**DESCRIPTION OF THE TASK**
What is needed is an exact copy of the line where "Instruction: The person" appears plus every later line in the material.

**SOURCE MATERIAL**
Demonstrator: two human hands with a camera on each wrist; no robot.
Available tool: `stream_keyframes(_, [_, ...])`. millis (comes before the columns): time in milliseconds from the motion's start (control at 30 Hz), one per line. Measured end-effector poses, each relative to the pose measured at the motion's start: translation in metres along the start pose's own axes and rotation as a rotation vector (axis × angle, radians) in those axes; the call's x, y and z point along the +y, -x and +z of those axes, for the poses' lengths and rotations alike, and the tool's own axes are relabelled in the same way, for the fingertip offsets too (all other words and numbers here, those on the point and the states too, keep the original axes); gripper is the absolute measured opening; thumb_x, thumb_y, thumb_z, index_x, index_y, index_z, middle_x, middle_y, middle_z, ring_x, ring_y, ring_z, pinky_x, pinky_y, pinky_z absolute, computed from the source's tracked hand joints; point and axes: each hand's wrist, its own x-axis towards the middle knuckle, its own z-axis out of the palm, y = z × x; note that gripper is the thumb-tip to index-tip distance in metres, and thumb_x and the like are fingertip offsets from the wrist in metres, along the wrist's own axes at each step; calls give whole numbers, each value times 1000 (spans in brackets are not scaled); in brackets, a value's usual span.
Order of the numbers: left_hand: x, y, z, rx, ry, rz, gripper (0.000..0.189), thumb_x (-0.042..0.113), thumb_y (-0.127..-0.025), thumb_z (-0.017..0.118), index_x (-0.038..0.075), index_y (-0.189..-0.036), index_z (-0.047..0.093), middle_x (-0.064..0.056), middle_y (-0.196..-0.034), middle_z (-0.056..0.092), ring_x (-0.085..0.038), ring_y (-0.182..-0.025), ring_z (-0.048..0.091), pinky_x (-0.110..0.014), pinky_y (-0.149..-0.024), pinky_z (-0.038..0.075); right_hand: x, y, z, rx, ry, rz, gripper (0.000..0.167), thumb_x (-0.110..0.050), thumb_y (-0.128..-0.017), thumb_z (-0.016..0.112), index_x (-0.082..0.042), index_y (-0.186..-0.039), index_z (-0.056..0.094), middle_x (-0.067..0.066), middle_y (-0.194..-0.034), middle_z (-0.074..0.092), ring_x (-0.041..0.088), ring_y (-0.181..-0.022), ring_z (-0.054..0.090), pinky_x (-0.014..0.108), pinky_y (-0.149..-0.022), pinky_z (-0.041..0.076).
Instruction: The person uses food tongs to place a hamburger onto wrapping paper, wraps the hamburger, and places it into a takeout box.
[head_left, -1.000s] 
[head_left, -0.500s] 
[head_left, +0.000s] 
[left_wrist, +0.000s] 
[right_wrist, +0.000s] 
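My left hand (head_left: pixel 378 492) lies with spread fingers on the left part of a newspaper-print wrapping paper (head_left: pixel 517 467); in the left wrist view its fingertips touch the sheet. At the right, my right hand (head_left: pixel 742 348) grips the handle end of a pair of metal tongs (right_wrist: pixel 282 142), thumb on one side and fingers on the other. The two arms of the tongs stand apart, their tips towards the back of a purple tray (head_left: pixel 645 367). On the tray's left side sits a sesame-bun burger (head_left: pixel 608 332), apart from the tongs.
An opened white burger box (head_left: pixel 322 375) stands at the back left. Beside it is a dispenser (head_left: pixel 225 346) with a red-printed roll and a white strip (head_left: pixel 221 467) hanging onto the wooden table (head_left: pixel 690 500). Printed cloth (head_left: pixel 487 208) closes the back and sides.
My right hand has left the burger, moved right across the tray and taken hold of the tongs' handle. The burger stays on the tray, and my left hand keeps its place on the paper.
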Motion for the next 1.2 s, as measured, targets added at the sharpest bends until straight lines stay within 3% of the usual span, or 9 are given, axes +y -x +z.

**EXERCISE SOLUTION**
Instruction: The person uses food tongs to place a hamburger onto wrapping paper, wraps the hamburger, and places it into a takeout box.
[head_left, -1.000s] 
[head_left, -0.500s] 
[head_left, +0.000s] 
[left_wrist, +0.000s] 
[right_wrist, +0.000s] 
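My left hand (head_left: pixel 378 492) lies with spread fingers on the left part of a newspaper-print wrapping paper (head_left: pixel 517 467); in the left wrist view its fingertips touch the sheet. At the right, my right hand (head_left: pixel 742 348) grips the handle end of a pair of metal tongs (right_wrist: pixel 282 142), thumb on one side and fingers on the other. The two arms of the tongs stand apart, their tips towards the back of a purple tray (head_left: pixel 645 367). On the tray's left side sits a sesame-bun burger (head_left: pixel 608 332), apart from the tongs.
An opened white burger box (head_left: pixel 322 375) stands at the back left. Beside it is a dispenser (head_left: pixel 225 346) with a red-printed roll and a white strip (head_left: pixel 221 467) hanging onto the wooden table (head_left: pixel 690 500). Printed cloth (head_left: pixel 487 208) closes the back and sides.
My right hand has left the burger, moved right across the tray and taken hold of the tongs' handle. The burger stays on the tray, and my left hand keeps its place on the paper.
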Motion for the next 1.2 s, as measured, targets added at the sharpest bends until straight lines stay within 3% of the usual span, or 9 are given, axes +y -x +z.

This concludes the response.